Problem description = Each record that comes next should be output exactly; pictures do not belong in the copy.

Dataset items:
=== Begin Enclosure ===
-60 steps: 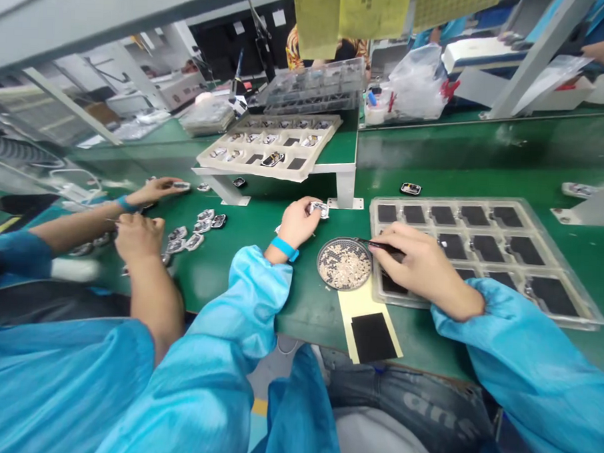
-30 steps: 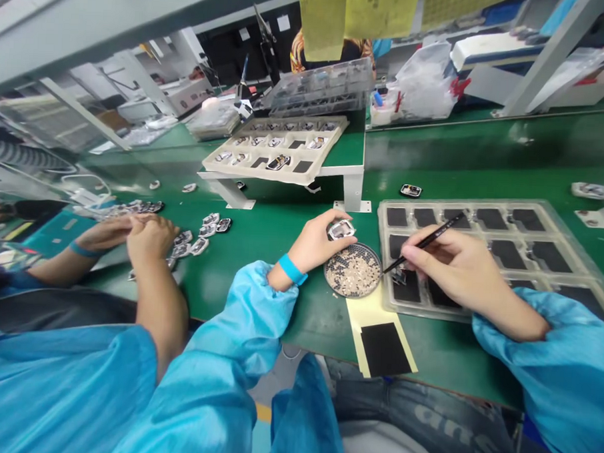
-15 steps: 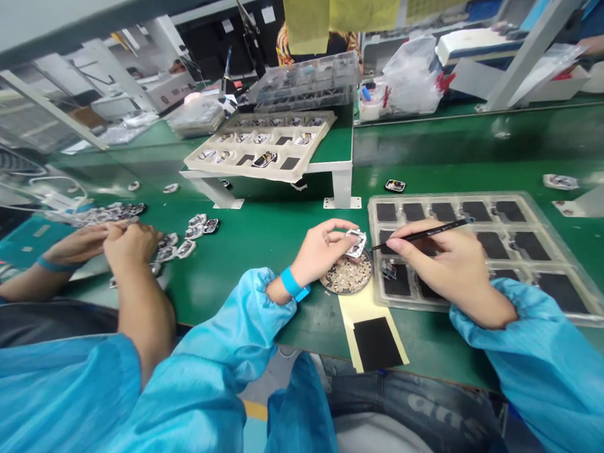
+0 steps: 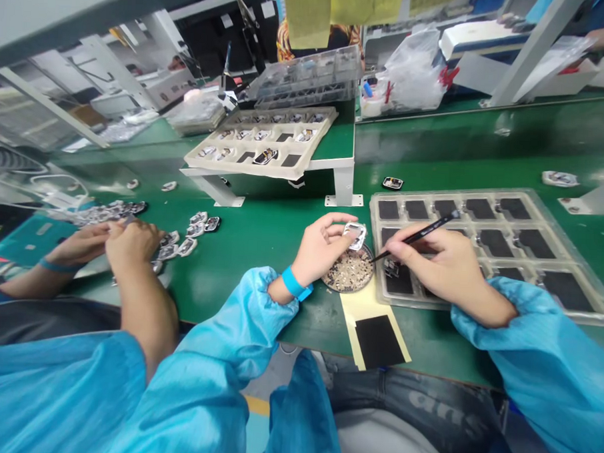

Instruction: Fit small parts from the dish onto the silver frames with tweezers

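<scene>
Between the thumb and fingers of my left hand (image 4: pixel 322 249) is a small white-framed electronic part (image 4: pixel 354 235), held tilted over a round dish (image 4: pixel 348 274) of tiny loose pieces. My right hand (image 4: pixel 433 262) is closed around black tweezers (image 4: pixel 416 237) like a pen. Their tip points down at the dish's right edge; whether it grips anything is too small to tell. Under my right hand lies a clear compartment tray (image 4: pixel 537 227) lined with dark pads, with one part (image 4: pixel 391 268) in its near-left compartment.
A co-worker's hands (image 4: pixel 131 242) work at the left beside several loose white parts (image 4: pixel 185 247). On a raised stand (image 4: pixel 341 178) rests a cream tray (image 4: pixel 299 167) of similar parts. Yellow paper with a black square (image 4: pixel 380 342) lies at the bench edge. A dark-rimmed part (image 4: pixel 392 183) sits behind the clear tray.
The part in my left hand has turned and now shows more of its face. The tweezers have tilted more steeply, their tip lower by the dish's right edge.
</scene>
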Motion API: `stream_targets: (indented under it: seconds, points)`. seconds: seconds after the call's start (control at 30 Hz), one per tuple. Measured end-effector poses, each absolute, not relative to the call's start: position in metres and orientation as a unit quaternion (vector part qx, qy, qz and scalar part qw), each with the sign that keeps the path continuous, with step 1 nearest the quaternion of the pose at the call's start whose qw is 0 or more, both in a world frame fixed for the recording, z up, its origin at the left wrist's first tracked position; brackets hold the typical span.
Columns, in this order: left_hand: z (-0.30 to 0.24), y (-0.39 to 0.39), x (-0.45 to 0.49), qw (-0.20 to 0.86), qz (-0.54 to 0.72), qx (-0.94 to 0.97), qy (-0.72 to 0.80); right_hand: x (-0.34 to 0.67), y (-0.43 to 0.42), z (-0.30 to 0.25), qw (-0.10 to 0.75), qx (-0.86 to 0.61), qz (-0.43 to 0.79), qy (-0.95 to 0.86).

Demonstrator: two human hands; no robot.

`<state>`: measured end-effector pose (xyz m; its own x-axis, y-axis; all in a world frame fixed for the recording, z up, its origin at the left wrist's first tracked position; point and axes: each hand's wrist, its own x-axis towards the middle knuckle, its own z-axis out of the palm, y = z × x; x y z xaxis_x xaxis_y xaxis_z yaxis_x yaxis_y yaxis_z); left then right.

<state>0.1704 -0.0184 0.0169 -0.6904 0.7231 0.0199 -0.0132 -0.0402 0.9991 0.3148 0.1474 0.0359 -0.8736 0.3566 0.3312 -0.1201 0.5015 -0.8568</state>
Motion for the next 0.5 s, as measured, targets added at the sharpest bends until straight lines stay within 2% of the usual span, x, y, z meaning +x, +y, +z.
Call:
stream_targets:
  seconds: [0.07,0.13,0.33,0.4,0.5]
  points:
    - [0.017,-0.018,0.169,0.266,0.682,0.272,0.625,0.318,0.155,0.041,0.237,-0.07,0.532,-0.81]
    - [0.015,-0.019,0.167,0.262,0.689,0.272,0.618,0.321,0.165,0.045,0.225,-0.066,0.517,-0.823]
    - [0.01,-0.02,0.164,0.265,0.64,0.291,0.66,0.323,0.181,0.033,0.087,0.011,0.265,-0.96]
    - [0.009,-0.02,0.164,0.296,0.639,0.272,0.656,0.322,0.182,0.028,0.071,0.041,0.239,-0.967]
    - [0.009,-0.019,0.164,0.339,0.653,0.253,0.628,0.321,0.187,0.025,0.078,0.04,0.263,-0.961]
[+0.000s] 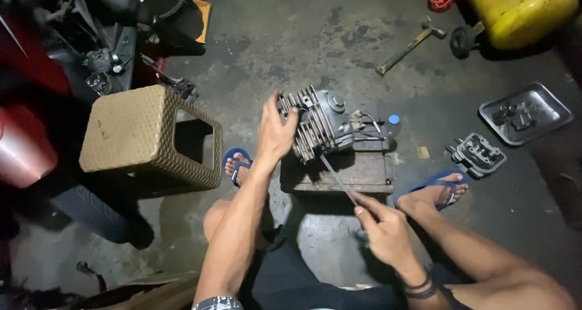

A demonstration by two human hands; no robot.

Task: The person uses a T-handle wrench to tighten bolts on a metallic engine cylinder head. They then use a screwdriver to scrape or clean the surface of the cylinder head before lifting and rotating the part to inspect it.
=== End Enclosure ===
Task response =
-60 steps: 
-30 steps: 
-15 steps: 
+0 steps: 

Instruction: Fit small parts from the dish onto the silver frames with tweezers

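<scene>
Between the thumb and fingers of my left hand (image 4: pixel 322 249) is a small white-framed electronic part (image 4: pixel 354 235), held tilted over a round dish (image 4: pixel 348 274) of tiny loose pieces. My right hand (image 4: pixel 433 262) is closed around black tweezers (image 4: pixel 416 237) like a pen. Their tip points down at the dish's right edge; whether it grips anything is too small to tell. Under my right hand lies a clear compartment tray (image 4: pixel 537 227) lined with dark pads, with one part (image 4: pixel 391 268) in its near-left compartment.
A co-worker's hands (image 4: pixel 131 242) work at the left beside several loose white parts (image 4: pixel 185 247). On a raised stand (image 4: pixel 341 178) rests a cream tray (image 4: pixel 299 167) of similar parts. Yellow paper with a black square (image 4: pixel 380 342) lies at the bench edge. A dark-rimmed part (image 4: pixel 392 183) sits behind the clear tray.
The part in my left hand has turned and now shows more of its face. The tweezers have tilted more steeply, their tip lower by the dish's right edge.
</scene>
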Motion API: `stream_targets: (indented under it: seconds, points)`. seconds: seconds after the call's start (control at 30 Hz), one per tuple. Measured end-effector poses, each absolute, not relative to the call's start: position in metres and orientation as a unit quaternion (vector part qx, qy, qz and scalar part qw), each with the sign that keeps the path continuous, with step 1 nearest the quaternion of the pose at the call's start whose qw is 0 or more, both in a world frame fixed for the recording, z up, its origin at the left wrist's first tracked position; brackets hold the typical span.
Columns, in this order: left_hand: z (-0.30 to 0.24), y (-0.39 to 0.39), x (-0.45 to 0.49), qw (-0.20 to 0.86), qz (-0.54 to 0.72), qx (-0.94 to 0.97), qy (-0.72 to 0.80); right_hand: x (-0.34 to 0.67), y (-0.43 to 0.42), z (-0.30 to 0.25), qw (-0.10 to 0.75), qx (-0.86 to 0.61), qz (-0.43 to 0.79), qy (-0.95 to 0.86).

Demonstrator: two human hands; no robot.

`<state>`: measured end-effector pose (xyz m; its own x-axis, y-axis; all in a world frame fixed for the recording, z up, its origin at the left wrist's first tracked position; point and axes: each hand's wrist, its own x-axis towards the middle knuckle, its own z-axis out of the palm, y = z × x; x y z xaxis_x xaxis_y xaxis_z yaxis_x yaxis_y yaxis_z); left then right.

<state>0.1704 -0.0184 0.0169 -0.6904 0.7231 0.0199 -0.0132 -0.0402 0.9991 0.3148 0.1474 0.0359 -0.8736 0.3566 0.3312 -0.1201 0.5015 -0.8568</state>
Motion for the next 0.5 s, as measured, targets added at the sharpest bends until straight lines stay within 2% of the usual span, x, y, z meaning +x, +y, +z.
Call:
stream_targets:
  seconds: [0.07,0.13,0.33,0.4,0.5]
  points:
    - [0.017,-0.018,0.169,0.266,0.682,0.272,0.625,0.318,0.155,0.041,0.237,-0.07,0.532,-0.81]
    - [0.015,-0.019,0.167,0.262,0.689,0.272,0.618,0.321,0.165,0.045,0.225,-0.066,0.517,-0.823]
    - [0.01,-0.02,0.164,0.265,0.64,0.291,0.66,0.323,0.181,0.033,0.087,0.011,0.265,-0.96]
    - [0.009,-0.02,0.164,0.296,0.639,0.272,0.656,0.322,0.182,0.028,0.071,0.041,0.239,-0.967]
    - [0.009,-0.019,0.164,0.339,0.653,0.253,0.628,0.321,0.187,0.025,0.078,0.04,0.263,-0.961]
[+0.000s] 

A demonstration by two human hands; no robot.

Task: The person uses a T-handle wrench to tighten bolts on a metallic engine cylinder head. They then use a screwdriver to scrape or clean the surface of the cylinder head before lifting and rotating the part to inspect it.

No more output is needed here.